Question was asked...............I answered


----------



## jfish21 (Feb 14, 2006)

Is it gets better with time. Unless every body around is wathing or the DW is given directions








watched the man in the site next to me this weekend after 10 min. or so he stoped got out walked back to the wife and told her







to stand where and can see her he came withen less then a foot from a tree.


----------



## 3LEES (Feb 18, 2006)

Markh1 said:


> In January, I found an enclosed storage space for the Outback. 28 foot deep and about 12 foot wide. My trailer is about 28 foot long and 8 foot wide. Due to a retaining wall, I had a limited amount of area in front of the storage space to maneuver. Now I consider myself an above average backer upper, but this was definately going to be tricky.
> 
> I equipped SWMBO (She Who Must Be Obeyed) with a 2way radio and asked her to help guide me into the space.
> 
> ...


Brother Outbacker,

I feel your pain! My DW does the same.

I can never see her in the mirrors. When I am backing up to hitch up, she holds up her hands to show I have one foot yet to go, but yells "STOP" after I moved 2 inches. We repeat this exercise 6 times.

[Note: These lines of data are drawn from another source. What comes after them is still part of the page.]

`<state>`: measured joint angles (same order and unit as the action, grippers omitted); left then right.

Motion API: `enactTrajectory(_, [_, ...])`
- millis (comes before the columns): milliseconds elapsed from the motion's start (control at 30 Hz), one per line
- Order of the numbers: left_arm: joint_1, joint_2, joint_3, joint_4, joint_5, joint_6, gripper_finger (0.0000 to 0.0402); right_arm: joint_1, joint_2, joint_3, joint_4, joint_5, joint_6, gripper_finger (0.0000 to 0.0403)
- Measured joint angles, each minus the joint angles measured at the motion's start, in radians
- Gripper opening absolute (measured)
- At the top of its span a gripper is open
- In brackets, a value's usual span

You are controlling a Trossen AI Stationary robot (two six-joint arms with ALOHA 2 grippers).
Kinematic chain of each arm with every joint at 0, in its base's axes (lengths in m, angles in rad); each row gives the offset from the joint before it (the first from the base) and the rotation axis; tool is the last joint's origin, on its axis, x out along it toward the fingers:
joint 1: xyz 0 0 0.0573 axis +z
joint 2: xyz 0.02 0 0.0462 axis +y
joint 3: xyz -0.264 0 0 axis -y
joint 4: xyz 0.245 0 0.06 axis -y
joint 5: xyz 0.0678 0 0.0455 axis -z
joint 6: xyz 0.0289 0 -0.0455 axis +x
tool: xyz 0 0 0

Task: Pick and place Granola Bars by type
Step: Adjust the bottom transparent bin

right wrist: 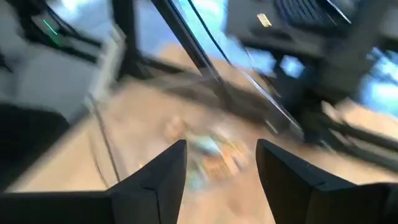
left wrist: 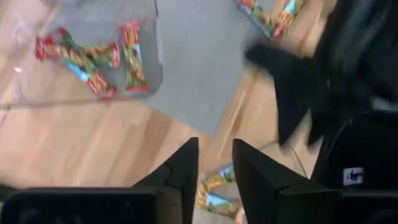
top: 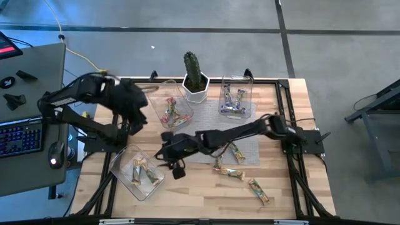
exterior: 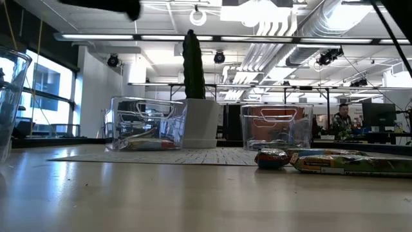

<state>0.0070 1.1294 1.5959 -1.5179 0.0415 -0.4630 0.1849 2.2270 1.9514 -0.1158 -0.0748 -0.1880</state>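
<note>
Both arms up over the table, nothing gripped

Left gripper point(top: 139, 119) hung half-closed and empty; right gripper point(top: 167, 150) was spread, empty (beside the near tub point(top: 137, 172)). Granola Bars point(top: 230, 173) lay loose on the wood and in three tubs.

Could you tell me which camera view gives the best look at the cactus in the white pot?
The high view: the cactus shows whole from above, standing between two clear tubs at the table's far edge. The low view shows it side-on, dark against the ceiling lights. Neither wrist view shows it.
</note>
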Motion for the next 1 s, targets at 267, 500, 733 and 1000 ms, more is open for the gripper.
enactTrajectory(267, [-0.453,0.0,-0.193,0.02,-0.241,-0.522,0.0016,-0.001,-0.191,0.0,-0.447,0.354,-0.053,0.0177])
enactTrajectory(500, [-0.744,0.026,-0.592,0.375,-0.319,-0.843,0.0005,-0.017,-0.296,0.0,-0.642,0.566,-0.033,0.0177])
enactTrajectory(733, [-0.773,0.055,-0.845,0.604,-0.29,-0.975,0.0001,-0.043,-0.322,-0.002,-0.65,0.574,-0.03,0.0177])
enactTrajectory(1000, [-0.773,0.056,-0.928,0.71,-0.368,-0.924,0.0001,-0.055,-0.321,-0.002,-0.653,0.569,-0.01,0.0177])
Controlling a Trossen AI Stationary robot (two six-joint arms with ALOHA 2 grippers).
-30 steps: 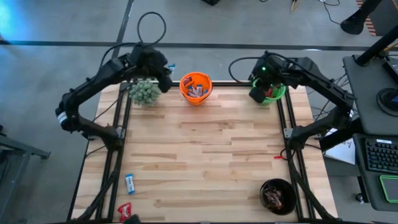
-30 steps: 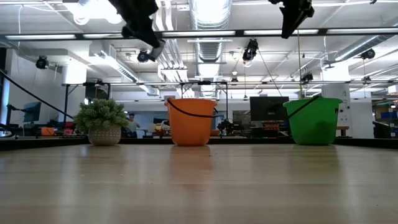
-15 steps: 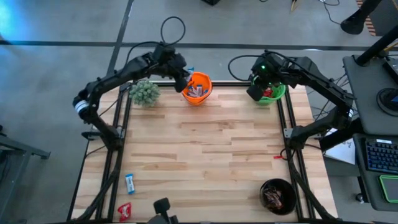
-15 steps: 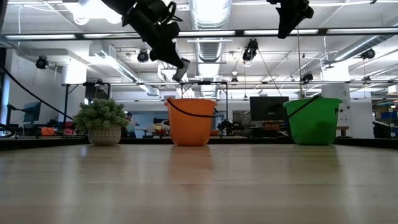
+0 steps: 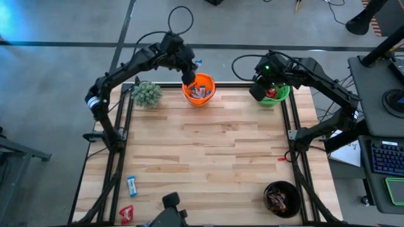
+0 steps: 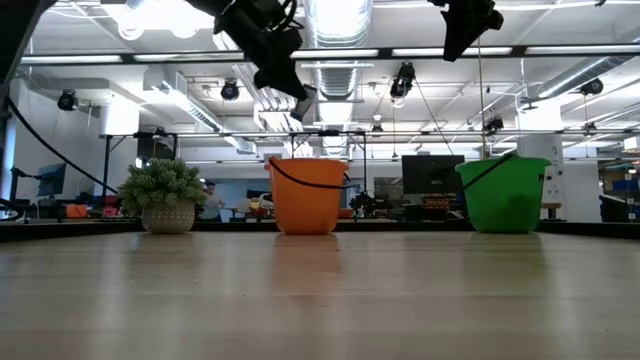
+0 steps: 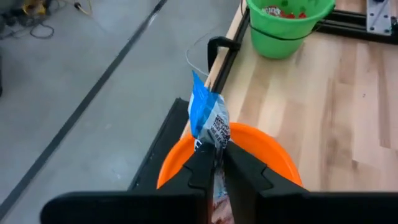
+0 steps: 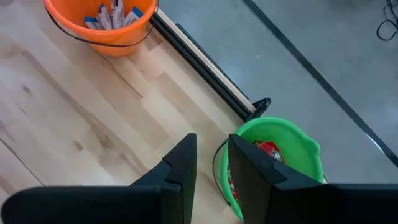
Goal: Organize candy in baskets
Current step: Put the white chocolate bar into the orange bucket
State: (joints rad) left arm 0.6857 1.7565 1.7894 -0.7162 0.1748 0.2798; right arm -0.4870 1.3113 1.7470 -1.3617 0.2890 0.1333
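wooden table (image 5: pixel 208 157) on a grey concrete floor, bright ceiling lights in the low view.
left gripper (image 7: pixel 216 163) clamps a blue candy (image 7: pixel 208 118) over the orange basket (image 5: pixel 199 89); right gripper (image 8: pixel 210 163), slightly parted, by the green basket (image 5: pixel 275 94).

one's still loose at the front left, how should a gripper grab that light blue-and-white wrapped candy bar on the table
Come straight down on the light blue-and-white wrapped candy bar and pinch across its narrow middle, fingers on its two long sides. It lies flat on the wooden table, apart from the red wrapped candy.

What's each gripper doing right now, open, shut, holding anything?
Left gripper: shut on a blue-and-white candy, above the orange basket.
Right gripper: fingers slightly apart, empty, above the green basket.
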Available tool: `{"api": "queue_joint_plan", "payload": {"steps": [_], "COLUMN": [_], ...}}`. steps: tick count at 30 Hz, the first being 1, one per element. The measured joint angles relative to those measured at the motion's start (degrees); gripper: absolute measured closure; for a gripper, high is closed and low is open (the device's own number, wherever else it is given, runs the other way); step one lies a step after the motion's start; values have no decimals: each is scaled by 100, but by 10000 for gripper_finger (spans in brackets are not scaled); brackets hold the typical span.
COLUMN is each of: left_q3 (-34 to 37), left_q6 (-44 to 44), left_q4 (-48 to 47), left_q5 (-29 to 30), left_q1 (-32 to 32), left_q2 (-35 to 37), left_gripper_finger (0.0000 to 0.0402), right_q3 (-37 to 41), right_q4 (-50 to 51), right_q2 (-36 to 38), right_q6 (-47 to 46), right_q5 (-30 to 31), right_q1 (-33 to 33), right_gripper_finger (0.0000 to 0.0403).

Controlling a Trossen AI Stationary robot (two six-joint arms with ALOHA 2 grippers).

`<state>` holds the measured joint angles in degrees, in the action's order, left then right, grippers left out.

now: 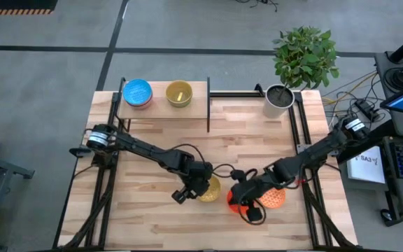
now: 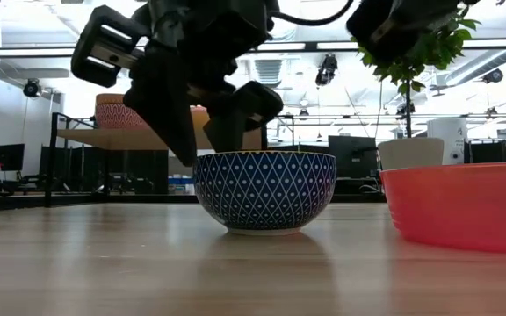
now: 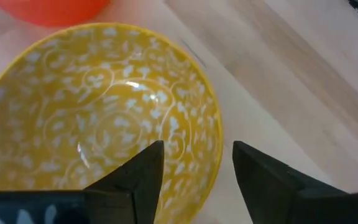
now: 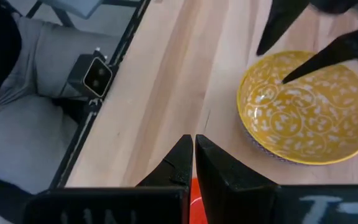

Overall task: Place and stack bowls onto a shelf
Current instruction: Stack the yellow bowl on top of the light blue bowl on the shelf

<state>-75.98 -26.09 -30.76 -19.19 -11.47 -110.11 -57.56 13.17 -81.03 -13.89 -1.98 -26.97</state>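
A bowl that is blue-white patterned outside and yellow inside [image 1: 210, 189] [image 2: 264, 189] stands on its foot on the table. My left gripper [image 3: 194, 149] [image 1: 187, 190] is open, one finger inside the bowl's rim and one outside. I see no touch. The red-orange bowl [image 1: 235, 204] [image 2: 464, 206] sits just right of it, with my right gripper [image 4: 193, 142] [image 1: 247, 194] shut at its rim. A speckled orange bowl [image 1: 273, 199] lies beside that one. The shelf [image 1: 194, 105] at the far left carries a light blue bowl [image 1: 137, 92] and a yellow bowl [image 1: 179, 93]. My right gripper pinches the red-orange bowl at its rim [image 4: 194, 186], coming slanting from above and the table's right. Its own fingers [image 4: 222, 168] hide most of the contact. In the low view the bowl still appears to rest on the table.
A white plant pot [image 1: 280, 98] with a leafy plant stands at the far right corner. Black frame rails run along the table's left and right edges [image 1: 301, 140]. Bare wood lies between the shelf and the bowls and along the near edge.
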Motion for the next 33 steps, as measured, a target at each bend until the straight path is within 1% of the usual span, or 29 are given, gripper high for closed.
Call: {"api": "queue_joint_plan", "payload": {"steps": [5,8,10,12,15,16,21,23,25,30,33], "left_q3": [-175,-331,-393,-414,-423,-428,-434,-437,-477,-488,-488], "left_q6": [18,31,64,89,85,68,26,12,-60,-81,49], "left_q4": [-35,-82,-185,-210,-263,-271,-320,-567,-747,-1095,-1747], "left_q5": [-350,-597,-630,-627,-605,-569,-518,-466,-255,-44,492], "left_q1": [1,3,3,3,5,5,4,3,1,5,17], "left_q2": [-321,-480,-540,-555,-539,-511,-310,-102,109,845,1396], "left_gripper_finger": [249,266,283,310,372,383,395,397,398,399,400], "right_q3": [0,0,0,0,0,0,0,0,0,0,0], "right_q4": [-11,-1,1,1,-7,-7,-17,-18,-13,-15,-6], "right_q2": [36,36,36,36,36,36,36,36,45,90,138], "right_q6": [-187,-221,-215,-201,-157,-147,-27,104,193,326,409], "right_q5": [356,373,430,505,525,529,658,665,669,699,720], "right_q1": [-178,-191,-191,-191,-191,-191,-191,-191,-191,-189,-189], "right_gripper_finger": [394,394,394,394,394,394,394,394,394,394,394]}}
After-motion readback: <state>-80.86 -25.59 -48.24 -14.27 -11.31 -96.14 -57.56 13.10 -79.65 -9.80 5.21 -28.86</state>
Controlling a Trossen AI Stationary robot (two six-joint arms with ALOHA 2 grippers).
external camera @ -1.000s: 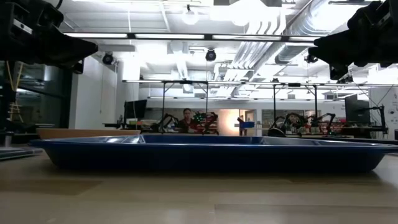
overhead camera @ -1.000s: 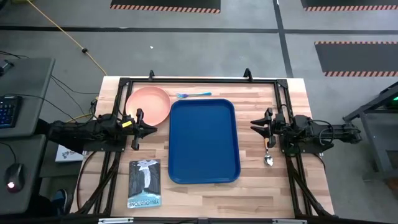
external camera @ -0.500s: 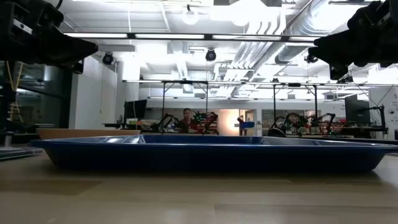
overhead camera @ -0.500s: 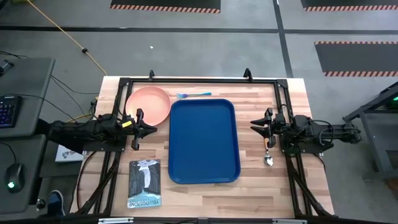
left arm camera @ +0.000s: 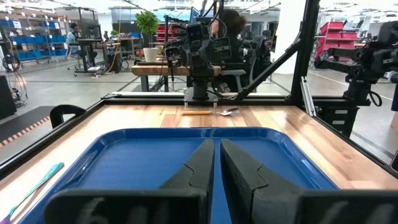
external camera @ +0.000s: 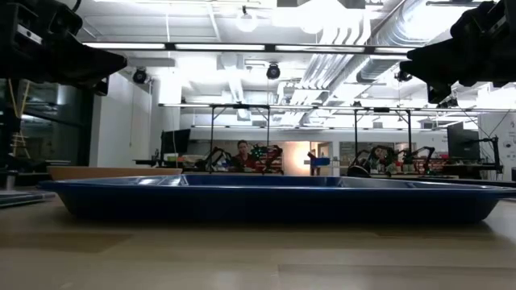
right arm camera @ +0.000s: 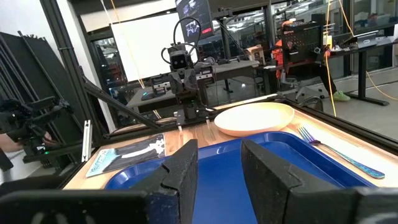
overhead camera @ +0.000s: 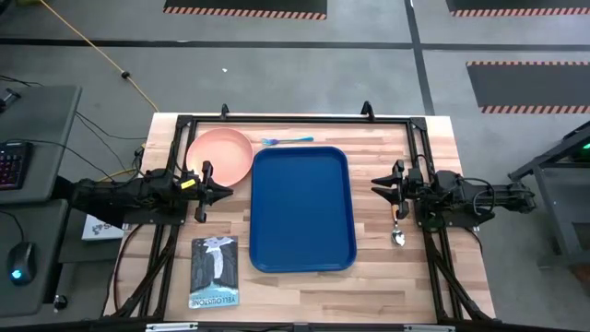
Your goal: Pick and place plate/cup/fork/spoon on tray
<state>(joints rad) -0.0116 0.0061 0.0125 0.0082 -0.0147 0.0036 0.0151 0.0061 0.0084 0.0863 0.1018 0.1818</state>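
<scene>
Nothing on tray [overhead camera: 303, 208] yet. Plate [overhead camera: 221, 155] sits just beyond left gripper [overhead camera: 205, 179]; judged light, rigid, slick, so best pinched at rim. Fork [overhead camera: 287, 140] farther off: thin, flimsy, lies flat. Spoon [overhead camera: 398, 229] directly beside right gripper [overhead camera: 395, 179]; take by orange handle. Left fingers [left arm camera: 199, 167] nearly closed, narrow slit, empty. Right fingers [right arm camera: 185, 165] moderately apart, holding nothing. Both hover off bench [overhead camera: 378, 148], facing tray.

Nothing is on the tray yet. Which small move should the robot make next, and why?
Probably the right gripper should descend toward the spoon, which lies on the table just beside that arm. The tray holds nothing, and the plate and fork still lie outside it. The right gripper looks open, while the left gripper looks shut and waits near the plate.
</scene>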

I'm sure we will both get better with time. I love her too much to trade her in!









Dan


----------



## egregg57 (Feb 13, 2006)

wolfwood said:


> I have yet to find a situation that I can't back into smoothly


 Ahhemmm.....I seem to remember a recent encounter with a Post?
















*General Quarters General Quarters!!*


----------



## wolfwood (Sep 19, 2005)

> Ahhemmm.....I seem to remember a recent encounter with a Post?
> 
> 
> 
> ...


Hey, _YOU'RE _ the one who gave over your daily "Top 10 Post" position to PDX_Doug. I had nothing to do with that.

As for that CG site post.....just 'cuz KB had the foresight to REMOVE it, rather than standing OVER it as you did.....well....that doesn't seem to be my doing either (and it had nothing to do with backing.) Even so, I don't recall hitting the post....or you







(although I certainly do recall you saying something about you not being sure you could have backed your TT into our site)







.

Point / Counter Point!

General reference, John, nothing personal....


----------



## egregg57 (Feb 13, 2006)

wolfwood said:


> > Ahhemmm.....I seem to remember a recent encounter with a Post?
> >
> >
> >
> ...


 Ahh you WANTED me on that Post YOU NEEDED me on that Post! You want the post? YOU WANT the POST?! You can't handle the POST!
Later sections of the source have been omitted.